Task to carry out
Everything in the entries except the pictures should be copied exactly.

The input

§

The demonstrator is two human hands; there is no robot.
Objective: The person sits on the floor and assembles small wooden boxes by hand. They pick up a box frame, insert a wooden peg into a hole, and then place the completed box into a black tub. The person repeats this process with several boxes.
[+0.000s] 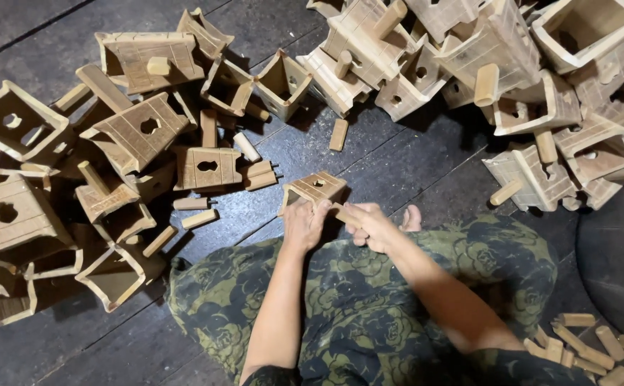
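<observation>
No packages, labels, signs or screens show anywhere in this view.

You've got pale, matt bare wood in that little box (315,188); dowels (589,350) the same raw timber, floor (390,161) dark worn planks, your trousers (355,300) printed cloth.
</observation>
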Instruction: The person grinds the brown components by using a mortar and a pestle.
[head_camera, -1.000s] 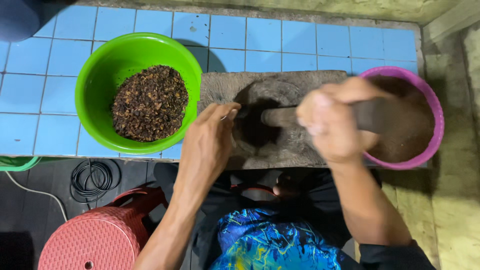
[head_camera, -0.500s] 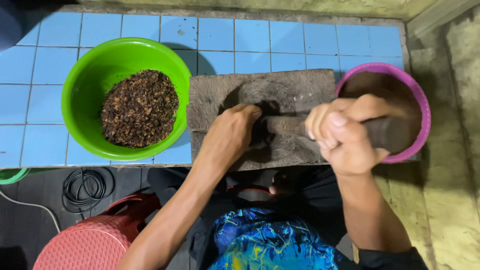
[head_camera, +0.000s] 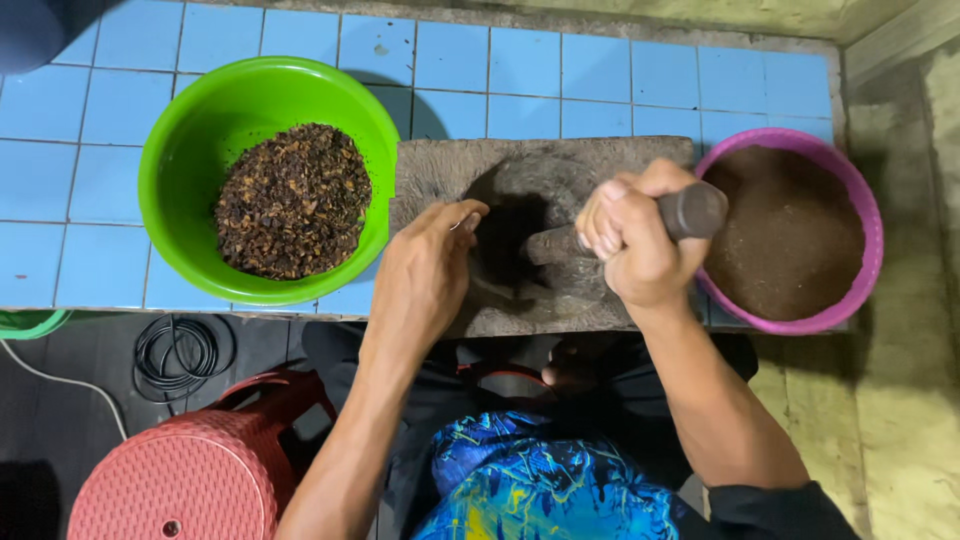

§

Task response
The demonstrator is two human hands; there is no robot.
Objective: The person sits on the floor and assembles small wooden boxes by hand. They pick up a box frame, insert a wooden peg into a hole, and then place the completed box into a black tub. The person repeats this process with several boxes.
[+0.000s] 
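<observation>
No packages, labels, signs or screens show anywhere in this view.

You've got pale, matt bare wood in that little box (315,188); dowels (589,350) the same raw timber, floor (390,161) dark worn planks, your trousers (355,300) printed cloth.
</observation>
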Instruction: The person grinds the brown components by using a mortar and a pestle.
[head_camera, -1.000s] 
[head_camera, -0.500s] 
[head_camera, +0.000s] 

Nothing more belongs to this exercise.